**Work required**
Write out again, please, the records below from the first line to the line holding "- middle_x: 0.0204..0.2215", inclusive, and nothing else.

Data extract below:

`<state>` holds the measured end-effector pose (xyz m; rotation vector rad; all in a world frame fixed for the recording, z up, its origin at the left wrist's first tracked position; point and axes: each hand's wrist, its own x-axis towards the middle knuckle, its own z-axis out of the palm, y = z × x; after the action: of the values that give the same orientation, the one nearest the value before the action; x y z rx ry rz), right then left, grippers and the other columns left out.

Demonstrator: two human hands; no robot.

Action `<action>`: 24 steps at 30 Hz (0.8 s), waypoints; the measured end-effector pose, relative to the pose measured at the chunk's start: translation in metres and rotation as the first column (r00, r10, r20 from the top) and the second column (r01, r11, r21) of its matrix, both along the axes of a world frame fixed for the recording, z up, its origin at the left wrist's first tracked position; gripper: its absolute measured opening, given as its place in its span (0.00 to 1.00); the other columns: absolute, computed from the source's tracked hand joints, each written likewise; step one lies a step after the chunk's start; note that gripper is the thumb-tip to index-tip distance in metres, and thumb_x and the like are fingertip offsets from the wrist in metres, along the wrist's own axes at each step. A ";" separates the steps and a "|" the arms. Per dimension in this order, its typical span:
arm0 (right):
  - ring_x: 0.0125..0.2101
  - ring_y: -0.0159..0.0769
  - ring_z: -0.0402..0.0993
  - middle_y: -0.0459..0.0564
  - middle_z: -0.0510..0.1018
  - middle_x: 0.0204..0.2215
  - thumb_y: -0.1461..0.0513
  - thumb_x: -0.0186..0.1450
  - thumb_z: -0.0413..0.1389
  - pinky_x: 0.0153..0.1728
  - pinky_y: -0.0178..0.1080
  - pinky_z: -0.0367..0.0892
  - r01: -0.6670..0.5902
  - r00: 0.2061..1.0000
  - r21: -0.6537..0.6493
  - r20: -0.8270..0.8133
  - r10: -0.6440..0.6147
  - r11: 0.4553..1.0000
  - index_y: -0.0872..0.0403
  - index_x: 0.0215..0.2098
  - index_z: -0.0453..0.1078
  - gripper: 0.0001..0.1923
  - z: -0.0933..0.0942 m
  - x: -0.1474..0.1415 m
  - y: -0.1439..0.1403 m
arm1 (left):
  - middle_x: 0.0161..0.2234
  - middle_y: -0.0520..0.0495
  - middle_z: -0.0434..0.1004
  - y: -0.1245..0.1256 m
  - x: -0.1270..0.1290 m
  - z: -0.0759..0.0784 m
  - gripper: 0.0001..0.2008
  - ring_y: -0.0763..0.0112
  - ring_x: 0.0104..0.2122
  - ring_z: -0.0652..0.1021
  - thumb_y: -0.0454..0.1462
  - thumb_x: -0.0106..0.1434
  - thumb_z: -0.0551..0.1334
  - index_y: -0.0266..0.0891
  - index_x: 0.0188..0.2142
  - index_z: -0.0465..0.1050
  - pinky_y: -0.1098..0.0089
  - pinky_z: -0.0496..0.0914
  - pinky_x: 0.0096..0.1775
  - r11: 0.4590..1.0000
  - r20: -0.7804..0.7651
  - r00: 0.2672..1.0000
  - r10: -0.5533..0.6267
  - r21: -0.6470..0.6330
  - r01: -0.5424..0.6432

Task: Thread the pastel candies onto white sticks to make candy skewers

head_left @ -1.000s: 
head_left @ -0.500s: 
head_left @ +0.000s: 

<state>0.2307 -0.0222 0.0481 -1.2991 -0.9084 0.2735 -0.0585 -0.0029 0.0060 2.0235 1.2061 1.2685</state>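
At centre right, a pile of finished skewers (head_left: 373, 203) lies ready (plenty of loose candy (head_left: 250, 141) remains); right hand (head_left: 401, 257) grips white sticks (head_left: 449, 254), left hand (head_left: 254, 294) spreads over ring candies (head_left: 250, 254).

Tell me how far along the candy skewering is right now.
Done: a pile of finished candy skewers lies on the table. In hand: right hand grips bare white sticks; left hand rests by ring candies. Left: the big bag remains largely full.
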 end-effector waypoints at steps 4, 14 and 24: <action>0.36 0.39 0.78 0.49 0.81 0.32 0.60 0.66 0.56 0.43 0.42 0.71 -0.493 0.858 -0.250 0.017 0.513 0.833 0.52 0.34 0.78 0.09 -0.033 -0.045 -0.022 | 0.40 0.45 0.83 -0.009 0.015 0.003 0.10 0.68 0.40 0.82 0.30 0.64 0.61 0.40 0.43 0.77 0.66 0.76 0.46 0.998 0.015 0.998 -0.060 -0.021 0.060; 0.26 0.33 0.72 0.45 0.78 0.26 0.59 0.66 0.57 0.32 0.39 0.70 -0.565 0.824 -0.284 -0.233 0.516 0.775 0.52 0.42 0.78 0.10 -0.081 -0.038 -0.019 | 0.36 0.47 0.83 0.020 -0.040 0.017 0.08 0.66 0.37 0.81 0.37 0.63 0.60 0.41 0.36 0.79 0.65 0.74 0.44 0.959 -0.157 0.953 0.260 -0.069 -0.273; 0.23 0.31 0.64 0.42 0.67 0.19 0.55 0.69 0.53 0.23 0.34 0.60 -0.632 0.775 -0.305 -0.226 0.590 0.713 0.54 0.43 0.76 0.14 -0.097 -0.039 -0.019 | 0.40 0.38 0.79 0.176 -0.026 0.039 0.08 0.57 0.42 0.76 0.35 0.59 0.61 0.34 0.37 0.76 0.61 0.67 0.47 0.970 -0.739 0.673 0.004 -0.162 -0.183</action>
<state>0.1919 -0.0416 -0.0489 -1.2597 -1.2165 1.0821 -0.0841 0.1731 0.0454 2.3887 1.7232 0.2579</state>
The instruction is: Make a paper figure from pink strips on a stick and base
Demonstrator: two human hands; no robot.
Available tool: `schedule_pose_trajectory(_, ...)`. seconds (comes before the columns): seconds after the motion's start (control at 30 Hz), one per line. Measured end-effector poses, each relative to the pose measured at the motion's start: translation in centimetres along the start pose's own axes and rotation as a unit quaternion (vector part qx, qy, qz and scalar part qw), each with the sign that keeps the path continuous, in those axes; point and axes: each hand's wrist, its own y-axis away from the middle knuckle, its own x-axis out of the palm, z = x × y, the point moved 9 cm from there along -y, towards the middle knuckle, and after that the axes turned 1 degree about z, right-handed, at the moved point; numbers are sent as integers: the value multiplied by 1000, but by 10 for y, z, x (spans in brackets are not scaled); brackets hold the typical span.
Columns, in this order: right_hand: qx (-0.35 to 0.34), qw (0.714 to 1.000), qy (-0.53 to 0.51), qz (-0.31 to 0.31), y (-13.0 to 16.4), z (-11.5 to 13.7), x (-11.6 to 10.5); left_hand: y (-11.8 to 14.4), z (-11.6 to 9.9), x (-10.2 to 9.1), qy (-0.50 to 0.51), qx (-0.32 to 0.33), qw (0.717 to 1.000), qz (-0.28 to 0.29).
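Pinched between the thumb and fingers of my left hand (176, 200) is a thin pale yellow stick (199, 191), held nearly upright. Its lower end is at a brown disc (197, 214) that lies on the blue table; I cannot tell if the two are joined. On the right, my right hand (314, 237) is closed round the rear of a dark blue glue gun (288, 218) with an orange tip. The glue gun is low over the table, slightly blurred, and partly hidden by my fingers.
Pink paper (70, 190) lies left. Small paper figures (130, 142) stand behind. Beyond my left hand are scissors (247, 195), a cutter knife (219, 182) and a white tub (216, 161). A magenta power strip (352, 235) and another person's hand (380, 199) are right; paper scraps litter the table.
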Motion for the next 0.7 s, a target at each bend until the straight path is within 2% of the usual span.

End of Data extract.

**Response area**
`<state>` holds the measured end-effector pose (xyz m; rotation vector rad; all in a world frame fixed for the recording, z up, its origin at the left wrist's first tracked position; point and axes: each hand's wrist, its own x-axis towards the middle knuckle, its own z-axis out of the palm, y = z × x; after the action: of the values that give the same orientation, the one nearest the value before the action; x y z rx ry rz), right then left, grippers and the other columns left out.

Demonstrator: two human hands; no robot.

Action `<action>`: 24 steps at 30 Hz (0.8 s), waypoints; the measured end-effector pose, relative to the pose measured at the chunk's start: translation in metres and rotation as the first column (r00, r10, r20 from the top) and the second column (r01, r11, r21) of its matrix, both along the axes of a world frame fixed for the recording, z up, its origin at the left wrist's first tracked position; gripper: its absolute measured opening, given as its place in its span (0.00 to 1.00); the other columns: absolute, computed from the source's tracked hand joints, each written likewise; step one lies a step after the chunk's start; note that gripper is the thumb-tip to index-tip distance in metres, and thumb_x and the like are fingertip offsets from the wrist in metres, along the wrist's own axes at each step. A ";" separates the steps and a "|" the arms. Per dimension in this order, its typical span:
arm0 (right):
  - ring_x: 0.0125..0.2101
  - ring_y: -0.0159..0.0769
  - ring_z: -0.0402..0.0993
  - middle_y: -0.0459..0.0564
  - middle_z: -0.0510..0.1018
  - middle_x: 0.0204..0.2215

That completes the response.